Civility as a Political Virtue
By Peter Wehner
The aftermath of President Obama’s meeting yesterday with the GOP leadership sparked a discussion that recurs with some regularity within conservative circles. (President Obama pronounced the meeting “extremely civil,” and Republicans concurred.)
The argument is sometimes made, directly or obliquely, that civility is merely a guise, the first step toward bipartisan compromises that betray conservative principles. And at times there is something to this critique. Civility has been used as a cover for hollowed-out principles, for lukewarm philosophical commitments, and for those who believe in nothing and are willing to fight for nothing. I get all that.
But civility need not be any of this, and it’s important from time to time to remind ourselves why it’s quite important to our political and civic life. It’s therefore worth correcting some interpretations that, like barnacles that attach themselves to the hull of a ship, associate themselves with the concept of civility.
Civility is not a synonym for lack of principles or lack of passion. They are entirely separate categories. Civility has to do with basic good manners and courtesy, the respect we owe others as fellow citizens and fellow human beings. It is both an animating spirit and a mode of discourse. It establishes limits so we don’t treat opponents as enemies. And it helps inoculate us against one of the unrelenting temptations in politics (and in life more broadly), which is to demonize and dehumanize those who hold views different from our own.

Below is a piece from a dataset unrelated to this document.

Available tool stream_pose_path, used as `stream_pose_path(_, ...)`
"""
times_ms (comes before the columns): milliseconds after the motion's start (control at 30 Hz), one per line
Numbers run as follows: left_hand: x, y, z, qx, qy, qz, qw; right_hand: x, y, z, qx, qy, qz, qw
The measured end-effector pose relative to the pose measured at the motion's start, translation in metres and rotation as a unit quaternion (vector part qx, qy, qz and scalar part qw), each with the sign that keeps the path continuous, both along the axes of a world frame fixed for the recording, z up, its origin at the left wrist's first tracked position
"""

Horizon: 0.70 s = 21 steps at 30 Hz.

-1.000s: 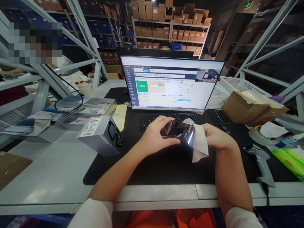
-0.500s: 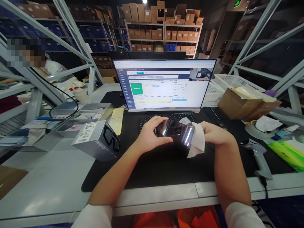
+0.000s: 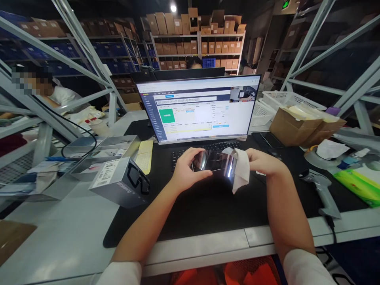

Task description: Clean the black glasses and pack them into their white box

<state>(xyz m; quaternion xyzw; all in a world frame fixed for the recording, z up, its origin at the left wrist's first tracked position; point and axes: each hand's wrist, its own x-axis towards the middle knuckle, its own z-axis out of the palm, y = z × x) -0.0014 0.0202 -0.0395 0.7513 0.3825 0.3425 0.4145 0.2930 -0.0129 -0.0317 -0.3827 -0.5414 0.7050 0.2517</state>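
My left hand (image 3: 185,169) grips the left end of a dark, glossy curved lens (image 3: 212,161), thumb below and fingers above. My right hand (image 3: 265,161) pinches a pale cleaning cloth (image 3: 242,168) with zigzag edges, which is wrapped over the lens's right end. The fingertips behind the cloth are hidden. Both hands are above the black desk mat (image 3: 204,213), in front of the keyboard (image 3: 178,153). To the left stands a grey box (image 3: 121,184) with a goggle-shaped outline printed on it.
A monitor (image 3: 198,113) stands behind my hands. On the right lie a barcode scanner (image 3: 322,190), a green tissue pack (image 3: 356,186) and a cardboard box (image 3: 297,124). Grey trays (image 3: 63,176) and a yellow sheet (image 3: 145,156) are on the left. A co-worker (image 3: 59,91) sits beyond the frame.
The camera view has shifted slightly. My right hand and the cloth have moved a little left, against the lens's right end. The left hand keeps its hold.
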Motion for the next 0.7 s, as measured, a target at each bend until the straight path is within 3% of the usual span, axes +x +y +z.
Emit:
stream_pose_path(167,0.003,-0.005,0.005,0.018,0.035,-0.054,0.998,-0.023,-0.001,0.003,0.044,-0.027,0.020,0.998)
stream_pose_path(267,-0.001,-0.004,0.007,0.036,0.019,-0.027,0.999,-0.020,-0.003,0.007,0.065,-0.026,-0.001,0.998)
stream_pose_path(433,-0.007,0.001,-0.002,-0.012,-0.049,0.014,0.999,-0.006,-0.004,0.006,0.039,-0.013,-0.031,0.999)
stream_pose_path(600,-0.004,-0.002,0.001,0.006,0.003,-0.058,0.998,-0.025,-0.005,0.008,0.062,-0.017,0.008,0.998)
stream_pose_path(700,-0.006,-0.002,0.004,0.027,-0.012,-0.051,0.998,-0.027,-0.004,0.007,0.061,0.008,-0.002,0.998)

We can possess civility while at the same time holding (and championing) deep moral and philosophical commitments. In fact civility, properly understood, advances rigorous arguments, for a simple reason: it forecloses ad hominem attacks, which is the refuge of sloppy, undisciplined minds. “Before impugning an opponent’s motives,” the philosopher Sidney Hook once said, “even when they may rightly be impugned, answer his arguments.”
Here a few caveats are in order. Civility does not preclude spirited debate or confrontation. Clashing arguments are often clarifying arguments. Civility does not mean we do not call things by their rightful name. Evil is sometimes evil; and wicked men are sometimes wicked men. Nor does civility mean splitting the difference on every issue under the sun. (Who was right — eight clergymen in Alabama who said civil rights activism was “unwise and untimely” or the young minister sitting in a Birmingham city jail who told these “white moderates” that they preferred “a negative peace which is the absence of tension to a positive peace which is the presence of justice”?) I would add that the most important debates and many of the most important figures in American history were polarizing. They stirred deep passions in people, which is precisely when civility and even a measure of grace are most needed, to keep democratic discourse from jumping the rails.
In all this, Abraham Lincoln is, as he almost always is, a model. Lincoln is the finest political writer and, with James Madison, the finest political thinker in American history. He set a standard for meticulous, sophisticated arguments that had never been seen and has never been matched. As a young man, it is said, his satirical inclination and self-confident polemical power provided him with the “power to hurt.” But as he matured, William Lee Miller has written, “one can almost observe him curbing that inclination and becoming scrupulous and respectful.” His personal and professional dealings — with clients, editors, supporters, and opponents — had a “distinctive quality of tact, generosity, and civility.”
In response to a visit by citizens after the 1864 election, Lincoln said, “So long as I have been here I have not willingly planted a thorn in any man’s bosom.”
None of us possesses Lincoln’s virtues. But all of us should aspire to cultivate them.